What you return should be the lines from the first line of the records below through the line holding "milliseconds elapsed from", unchanged.
# # # #
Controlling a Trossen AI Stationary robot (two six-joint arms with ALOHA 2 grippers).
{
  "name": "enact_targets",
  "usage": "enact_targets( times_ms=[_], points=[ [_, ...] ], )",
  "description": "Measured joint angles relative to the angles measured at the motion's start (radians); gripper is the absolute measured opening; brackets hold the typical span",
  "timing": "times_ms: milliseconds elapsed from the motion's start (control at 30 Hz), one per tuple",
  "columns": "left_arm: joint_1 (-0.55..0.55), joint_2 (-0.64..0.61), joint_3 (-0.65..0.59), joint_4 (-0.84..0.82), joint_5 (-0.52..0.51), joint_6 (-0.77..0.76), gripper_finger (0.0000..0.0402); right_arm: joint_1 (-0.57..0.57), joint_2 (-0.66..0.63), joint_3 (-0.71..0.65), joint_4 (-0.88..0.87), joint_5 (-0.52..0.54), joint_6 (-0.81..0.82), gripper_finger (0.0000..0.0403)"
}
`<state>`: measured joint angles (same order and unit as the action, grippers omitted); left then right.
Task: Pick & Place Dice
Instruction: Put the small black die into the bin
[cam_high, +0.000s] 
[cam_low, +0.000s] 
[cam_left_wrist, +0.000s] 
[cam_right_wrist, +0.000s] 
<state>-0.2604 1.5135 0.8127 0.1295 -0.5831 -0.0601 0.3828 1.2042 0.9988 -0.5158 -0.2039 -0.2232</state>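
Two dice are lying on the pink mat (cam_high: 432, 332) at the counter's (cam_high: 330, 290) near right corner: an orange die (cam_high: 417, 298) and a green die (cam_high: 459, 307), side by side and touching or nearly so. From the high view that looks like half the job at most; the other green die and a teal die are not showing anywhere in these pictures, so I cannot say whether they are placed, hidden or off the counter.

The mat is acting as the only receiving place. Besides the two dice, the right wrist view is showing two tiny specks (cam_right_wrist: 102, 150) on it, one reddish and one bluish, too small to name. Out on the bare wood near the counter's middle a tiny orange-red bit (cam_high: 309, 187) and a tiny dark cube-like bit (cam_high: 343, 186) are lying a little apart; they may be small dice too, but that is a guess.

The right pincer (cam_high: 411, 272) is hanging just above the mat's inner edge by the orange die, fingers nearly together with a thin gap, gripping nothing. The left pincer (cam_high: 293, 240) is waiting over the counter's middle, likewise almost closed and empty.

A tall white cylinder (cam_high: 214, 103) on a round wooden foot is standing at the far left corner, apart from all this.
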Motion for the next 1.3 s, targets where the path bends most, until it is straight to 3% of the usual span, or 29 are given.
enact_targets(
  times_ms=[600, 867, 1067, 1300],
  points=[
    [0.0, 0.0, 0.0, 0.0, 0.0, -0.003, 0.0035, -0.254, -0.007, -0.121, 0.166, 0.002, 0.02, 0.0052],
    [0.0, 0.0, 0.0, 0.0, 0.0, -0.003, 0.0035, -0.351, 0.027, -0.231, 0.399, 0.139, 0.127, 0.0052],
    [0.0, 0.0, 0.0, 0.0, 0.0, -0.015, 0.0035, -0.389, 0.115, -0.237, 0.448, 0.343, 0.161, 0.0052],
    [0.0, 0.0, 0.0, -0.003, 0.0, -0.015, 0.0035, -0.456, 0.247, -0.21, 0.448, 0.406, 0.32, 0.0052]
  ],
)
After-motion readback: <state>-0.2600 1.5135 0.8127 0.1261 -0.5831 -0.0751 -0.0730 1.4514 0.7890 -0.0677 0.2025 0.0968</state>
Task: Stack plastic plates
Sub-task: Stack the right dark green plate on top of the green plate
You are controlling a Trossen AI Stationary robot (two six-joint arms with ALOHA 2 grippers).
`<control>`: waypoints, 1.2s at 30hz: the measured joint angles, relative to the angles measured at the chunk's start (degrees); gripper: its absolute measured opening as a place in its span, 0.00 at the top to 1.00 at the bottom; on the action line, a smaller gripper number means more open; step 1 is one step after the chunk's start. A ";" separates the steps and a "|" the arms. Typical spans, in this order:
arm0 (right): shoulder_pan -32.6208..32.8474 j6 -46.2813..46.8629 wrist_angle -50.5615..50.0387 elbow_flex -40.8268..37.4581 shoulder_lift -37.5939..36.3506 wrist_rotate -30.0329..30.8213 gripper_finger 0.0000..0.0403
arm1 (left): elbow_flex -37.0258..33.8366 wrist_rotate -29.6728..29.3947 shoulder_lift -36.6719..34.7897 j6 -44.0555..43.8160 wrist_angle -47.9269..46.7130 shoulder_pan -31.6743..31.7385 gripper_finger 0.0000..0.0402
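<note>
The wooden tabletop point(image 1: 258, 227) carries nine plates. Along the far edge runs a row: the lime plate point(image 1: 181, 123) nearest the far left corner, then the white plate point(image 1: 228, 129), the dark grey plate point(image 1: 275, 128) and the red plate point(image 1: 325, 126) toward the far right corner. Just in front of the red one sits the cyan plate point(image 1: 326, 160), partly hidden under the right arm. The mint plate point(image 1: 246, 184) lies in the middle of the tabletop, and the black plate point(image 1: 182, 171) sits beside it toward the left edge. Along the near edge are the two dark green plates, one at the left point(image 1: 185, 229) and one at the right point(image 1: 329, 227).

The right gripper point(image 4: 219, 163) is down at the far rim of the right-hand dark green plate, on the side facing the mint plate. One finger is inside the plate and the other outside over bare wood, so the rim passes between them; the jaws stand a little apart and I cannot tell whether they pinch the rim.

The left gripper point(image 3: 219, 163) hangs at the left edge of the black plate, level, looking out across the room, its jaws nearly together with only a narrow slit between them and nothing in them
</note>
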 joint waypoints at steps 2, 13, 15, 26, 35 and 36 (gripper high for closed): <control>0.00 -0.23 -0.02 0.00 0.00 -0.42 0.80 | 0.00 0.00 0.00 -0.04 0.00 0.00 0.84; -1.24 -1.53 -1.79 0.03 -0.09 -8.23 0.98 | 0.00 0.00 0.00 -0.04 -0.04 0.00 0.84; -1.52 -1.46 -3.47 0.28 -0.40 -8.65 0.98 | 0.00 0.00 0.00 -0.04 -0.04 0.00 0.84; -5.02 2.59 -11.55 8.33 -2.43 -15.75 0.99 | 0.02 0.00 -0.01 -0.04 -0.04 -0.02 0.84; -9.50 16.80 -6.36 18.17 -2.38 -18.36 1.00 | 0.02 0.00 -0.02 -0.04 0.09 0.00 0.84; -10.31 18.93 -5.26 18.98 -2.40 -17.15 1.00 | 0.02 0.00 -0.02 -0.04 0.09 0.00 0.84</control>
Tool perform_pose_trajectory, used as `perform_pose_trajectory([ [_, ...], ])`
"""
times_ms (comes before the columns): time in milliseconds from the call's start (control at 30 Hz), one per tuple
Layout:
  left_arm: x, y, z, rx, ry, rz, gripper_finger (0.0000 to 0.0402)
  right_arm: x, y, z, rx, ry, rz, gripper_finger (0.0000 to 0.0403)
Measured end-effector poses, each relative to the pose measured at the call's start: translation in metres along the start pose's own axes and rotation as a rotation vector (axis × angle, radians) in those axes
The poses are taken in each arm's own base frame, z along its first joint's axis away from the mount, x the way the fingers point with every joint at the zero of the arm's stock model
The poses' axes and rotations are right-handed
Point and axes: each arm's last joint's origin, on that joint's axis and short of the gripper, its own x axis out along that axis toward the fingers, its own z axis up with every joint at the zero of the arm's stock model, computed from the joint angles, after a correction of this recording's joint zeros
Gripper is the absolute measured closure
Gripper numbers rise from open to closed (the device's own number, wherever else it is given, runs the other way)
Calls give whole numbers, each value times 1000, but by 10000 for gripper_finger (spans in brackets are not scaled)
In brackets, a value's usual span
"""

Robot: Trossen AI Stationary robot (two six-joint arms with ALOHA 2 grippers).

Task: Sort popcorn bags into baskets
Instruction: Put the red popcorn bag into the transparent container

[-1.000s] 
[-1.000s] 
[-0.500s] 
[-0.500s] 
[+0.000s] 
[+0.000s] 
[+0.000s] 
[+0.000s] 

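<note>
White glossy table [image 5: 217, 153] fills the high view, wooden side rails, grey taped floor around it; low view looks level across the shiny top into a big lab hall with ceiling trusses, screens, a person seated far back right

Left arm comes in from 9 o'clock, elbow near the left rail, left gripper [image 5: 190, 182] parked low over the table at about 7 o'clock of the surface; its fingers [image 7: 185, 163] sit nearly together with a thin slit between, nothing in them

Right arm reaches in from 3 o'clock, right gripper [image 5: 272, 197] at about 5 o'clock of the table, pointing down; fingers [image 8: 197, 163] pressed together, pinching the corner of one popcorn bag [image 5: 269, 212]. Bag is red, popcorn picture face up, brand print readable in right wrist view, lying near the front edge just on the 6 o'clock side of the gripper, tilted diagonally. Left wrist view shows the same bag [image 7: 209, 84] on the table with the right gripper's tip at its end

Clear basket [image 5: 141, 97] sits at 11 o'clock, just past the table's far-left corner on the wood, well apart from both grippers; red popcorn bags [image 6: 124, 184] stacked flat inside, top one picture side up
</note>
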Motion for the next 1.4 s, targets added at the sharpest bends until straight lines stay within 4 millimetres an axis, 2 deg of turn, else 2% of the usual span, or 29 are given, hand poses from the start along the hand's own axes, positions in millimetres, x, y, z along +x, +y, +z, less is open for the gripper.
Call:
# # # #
> Task answer
Controlling a Trossen AI Stationary robot (two six-joint arms with ALOHA 2 grippers).
{
  "name": "enact_targets",
  "usage": "enact_targets( times_ms=[_], points=[ [_, ...] ], )",
  "description": "Measured joint angles relative to the angles measured at the motion's start (radians); gripper is the absolute measured opening; brackets hold the typical span",
  "timing": "times_ms: milliseconds elapsed from the motion's start (control at 30 Hz), one per tuple",

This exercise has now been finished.